Die gute Nachricht für Schleswig-Holstein ist, dass Baurecht für den Weiterbau der A20 und die Vernetzung unseres Landes nun zügig geschaffen werden kann.

Die schlechte Nachricht ist aber die geplante Umsetzung des Projekts ohne wirksamen Brandschutz, ohne seriöse Kostenkalkulation, als ÖPP-Deal, finanziert über eine unsoziale Tunnelmaut und mit einer Big-Brother-Tunnelüberwachung.
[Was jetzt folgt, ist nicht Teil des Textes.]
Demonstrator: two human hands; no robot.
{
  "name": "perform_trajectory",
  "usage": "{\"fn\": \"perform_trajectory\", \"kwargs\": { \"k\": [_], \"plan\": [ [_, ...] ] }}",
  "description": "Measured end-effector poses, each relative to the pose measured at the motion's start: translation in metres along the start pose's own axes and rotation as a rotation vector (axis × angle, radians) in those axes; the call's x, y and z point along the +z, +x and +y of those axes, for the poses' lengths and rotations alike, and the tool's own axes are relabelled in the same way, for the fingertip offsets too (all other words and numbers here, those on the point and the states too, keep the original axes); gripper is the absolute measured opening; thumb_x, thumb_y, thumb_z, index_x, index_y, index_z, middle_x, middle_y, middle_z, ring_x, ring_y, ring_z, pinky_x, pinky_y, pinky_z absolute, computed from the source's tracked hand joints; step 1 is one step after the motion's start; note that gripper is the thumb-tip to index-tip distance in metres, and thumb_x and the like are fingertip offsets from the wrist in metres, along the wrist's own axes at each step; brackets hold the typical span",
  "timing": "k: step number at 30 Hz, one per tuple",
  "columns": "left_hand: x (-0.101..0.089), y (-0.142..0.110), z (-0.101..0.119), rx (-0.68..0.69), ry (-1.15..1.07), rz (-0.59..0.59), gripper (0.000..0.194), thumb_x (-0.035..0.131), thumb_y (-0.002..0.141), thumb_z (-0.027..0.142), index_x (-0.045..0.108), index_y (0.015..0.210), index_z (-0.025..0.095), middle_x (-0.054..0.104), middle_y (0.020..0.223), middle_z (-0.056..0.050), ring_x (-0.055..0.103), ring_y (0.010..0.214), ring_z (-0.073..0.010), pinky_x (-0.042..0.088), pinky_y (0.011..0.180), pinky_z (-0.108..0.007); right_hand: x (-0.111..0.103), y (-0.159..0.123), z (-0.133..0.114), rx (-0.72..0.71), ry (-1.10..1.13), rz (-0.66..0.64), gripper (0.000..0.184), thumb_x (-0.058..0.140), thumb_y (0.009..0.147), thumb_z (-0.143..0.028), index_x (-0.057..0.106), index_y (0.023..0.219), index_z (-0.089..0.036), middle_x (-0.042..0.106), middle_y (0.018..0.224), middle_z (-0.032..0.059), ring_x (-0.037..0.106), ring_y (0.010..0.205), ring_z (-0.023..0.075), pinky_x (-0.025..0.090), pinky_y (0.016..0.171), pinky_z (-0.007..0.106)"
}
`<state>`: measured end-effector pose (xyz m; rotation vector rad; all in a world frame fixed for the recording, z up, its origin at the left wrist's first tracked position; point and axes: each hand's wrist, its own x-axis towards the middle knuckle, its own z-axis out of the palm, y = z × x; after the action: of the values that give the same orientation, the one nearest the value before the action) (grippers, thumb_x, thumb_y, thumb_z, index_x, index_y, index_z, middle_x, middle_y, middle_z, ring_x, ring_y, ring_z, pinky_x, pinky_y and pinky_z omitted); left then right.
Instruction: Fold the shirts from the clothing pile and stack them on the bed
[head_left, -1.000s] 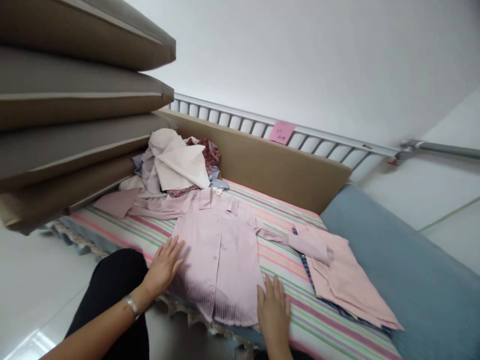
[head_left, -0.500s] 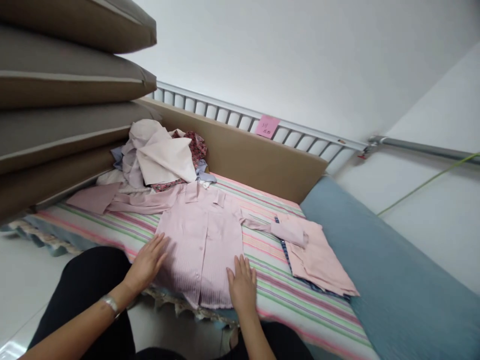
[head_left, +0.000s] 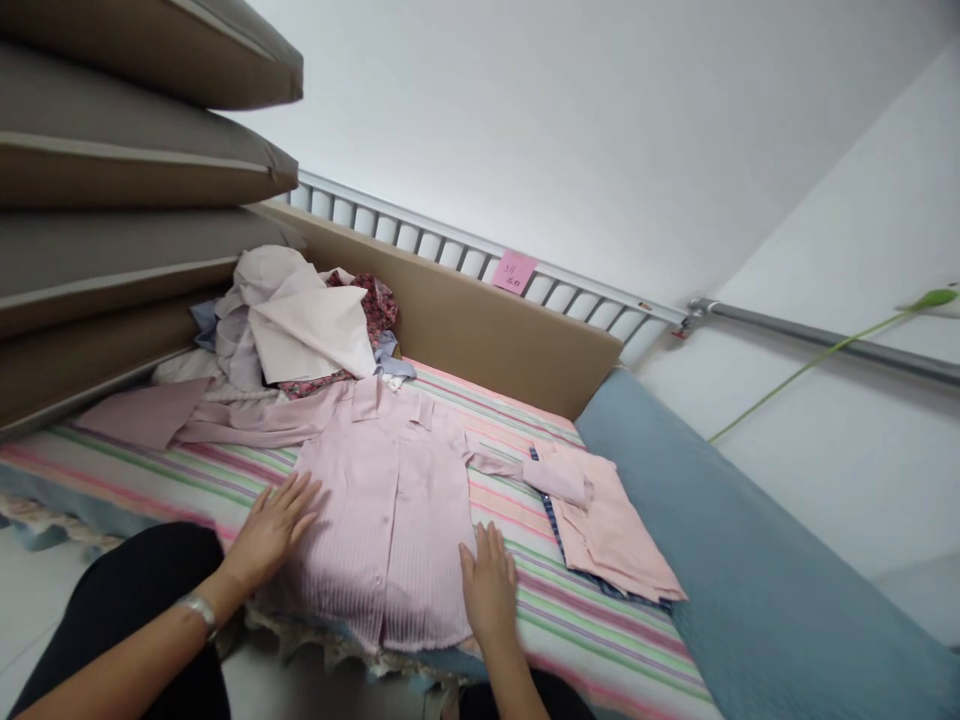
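Note:
A pale pink button-up shirt (head_left: 390,520) lies spread face up on the striped sheet (head_left: 517,500), collar away from me and both sleeves stretched out sideways. My left hand (head_left: 274,525) rests by the shirt's left edge, fingers spread. At the opposite edge, near the hem, my right hand (head_left: 489,580) lies flat with its fingers extended. Neither hand grips the cloth. The shirt's right sleeve ends on top of a folded peach garment (head_left: 611,530), which has dark blue patterned cloth under it.
A heap of crumpled clothes (head_left: 307,325) sits at the back left beside stacked grey-brown cushions (head_left: 142,180). Behind the bed stand a brown board (head_left: 480,310) and a white radiator (head_left: 450,250) with a pink note (head_left: 514,271). A blue padded surface (head_left: 750,540) borders the right.
The view has shifted, so the scene sits slightly farther left. My left hand has slid outward a little from the shirt's edge; my right hand stays near the other edge.

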<state>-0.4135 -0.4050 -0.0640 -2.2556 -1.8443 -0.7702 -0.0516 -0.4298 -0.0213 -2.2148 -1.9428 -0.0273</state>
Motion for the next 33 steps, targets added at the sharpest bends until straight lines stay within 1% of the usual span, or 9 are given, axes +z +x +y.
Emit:
{"fn": "perform_trajectory", "kwargs": {
  "k": [6, 8, 10, 17, 22, 24, 27, 29, 33],
  "plan": [
    [0.009, 0.024, -0.02, -0.076, 0.055, -0.069, 0.046, 0.044, 0.088, 0.043, 0.053, 0.129, 0.025, 0.046, 0.141, -0.01, 0.035, 0.133, -0.0308, 0.022, 0.107, -0.054, -0.008, 0.03, -0.073, -0.201, 0.157, -0.033, 0.059, 0.024, 0.093, -0.047, 0.035, 0.141, -0.015, 0.028, 0.15, 0.0089, 0.021, 0.14, 0.023, 0.018, 0.113, 0.042],
    [0.013, 0.023, -0.02, -0.068, 0.07, -0.083, 0.047, 0.046, 0.088, 0.043, 0.053, 0.13, 0.025, 0.046, 0.141, -0.009, 0.035, 0.133, -0.0309, 0.019, 0.108, -0.054, -0.001, 0.045, -0.086, -0.225, 0.167, -0.068, 0.059, 0.025, 0.092, -0.047, 0.035, 0.14, -0.015, 0.029, 0.149, 0.0086, 0.021, 0.139, 0.0226, 0.018, 0.113, 0.042],
    [0.015, 0.022, -0.019, -0.064, 0.088, -0.088, 0.047, 0.046, 0.087, 0.044, 0.052, 0.13, 0.025, 0.045, 0.141, -0.01, 0.036, 0.133, -0.0308, 0.02, 0.108, -0.053, 0.01, 0.061, -0.084, -0.225, 0.146, -0.096, 0.058, 0.026, 0.092, -0.046, 0.036, 0.14, -0.014, 0.029, 0.149, 0.0092, 0.022, 0.139, 0.0226, 0.016, 0.113, 0.043],
    [0.008, 0.023, -0.015, -0.088, 0.124, -0.138, 0.048, 0.044, 0.088, 0.044, 0.051, 0.132, 0.025, 0.044, 0.142, -0.01, 0.037, 0.132, -0.0305, 0.021, 0.107, -0.053, 0.039, 0.099, -0.023, -0.047, -0.002, -0.071, 0.061, 0.026, 0.092, -0.048, 0.034, 0.141, -0.013, 0.028, 0.149, 0.0096, 0.021, 0.14, 0.0246, 0.015, 0.112, 0.046],
    [0.011, 0.022, -0.018, -0.082, 0.143, -0.136, 0.05, 0.043, 0.087, 0.044, 0.051, 0.132, 0.024, 0.043, 0.142, -0.01, 0.036, 0.133, -0.0308, 0.02, 0.107, -0.053, 0.034, 0.097, -0.016, -0.036, 0.037, -0.045, 0.058, 0.03, 0.091, -0.046, 0.037, 0.139, -0.014, 0.03, 0.149, 0.0107, 0.022, 0.139, 0.0258, 0.015, 0.112, 0.048],
    [0.017, 0.021, -0.022, -0.074, 0.137, -0.131, 0.052, 0.043, 0.085, 0.045, 0.051, 0.132, 0.024, 0.043, 0.142, -0.01, 0.035, 0.133, -0.0316, 0.02, 0.107, -0.053, 0.027, 0.098, -0.015, -0.042, 0.133, -0.037, 0.056, 0.038, 0.089, -0.043, 0.043, 0.136, -0.013, 0.035, 0.146, 0.0119, 0.026, 0.138, 0.0264, 0.018, 0.112, 0.047],
    [0.025, 0.02, -0.028, -0.057, 0.127, -0.126, 0.054, 0.043, 0.083, 0.046, 0.051, 0.132, 0.024, 0.043, 0.142, -0.009, 0.033, 0.134, -0.0324, 0.019, 0.108, -0.054, 0.008, 0.105, 0.004, -0.029, 0.273, 0.001, 0.048, 0.046, 0.084, -0.036, 0.055, 0.126, -0.014, 0.05, 0.137, 0.0094, 0.042, 0.129, 0.0207, 0.028, 0.108, 0.033],
    [0.027, 0.019, -0.03, -0.053, 0.123, -0.131, 0.053, 0.043, 0.083, 0.044, 0.052, 0.131, 0.024, 0.043, 0.143, -0.008, 0.031, 0.135, -0.0319, 0.018, 0.109, -0.054, -0.011, 0.112, 0.031, 0.042, 0.298, 0.057, 0.043, 0.041, 0.085, -0.033, 0.059, 0.121, -0.016, 0.059, 0.127, 0.0075, 0.052, 0.118, 0.0164, 0.035, 0.101, 0.025],
    [0.025, 0.02, -0.029, -0.069, 0.112, -0.144, 0.054, 0.045, 0.081, 0.047, 0.054, 0.129, 0.024, 0.045, 0.141, -0.007, 0.033, 0.134, -0.0324, 0.017, 0.11, -0.054, -0.056, 0.128, 0.101, 0.302, 0.276, 0.178, 0.047, 0.032, 0.087, -0.034, 0.057, 0.121, -0.013, 0.068, 0.108, 0.0117, 0.065, 0.094, 0.0188, 0.048, 0.082, 0.028]
  ]
}}
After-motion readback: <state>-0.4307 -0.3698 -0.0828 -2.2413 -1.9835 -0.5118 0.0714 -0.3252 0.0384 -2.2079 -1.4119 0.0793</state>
So ist eine Totalüberwachung des Elbtunnels mit über 100 Kameras, teils schwenk- und zoombar, mit anlassloser Videoaufzeichnung beabsichtigt – für uns Piraten inakzeptabel!

Unfälle lassen sich auch mit Rauchmeldern und Sensoren detektieren, eine permanente Videoüberwachung ist dazu nicht nötig.”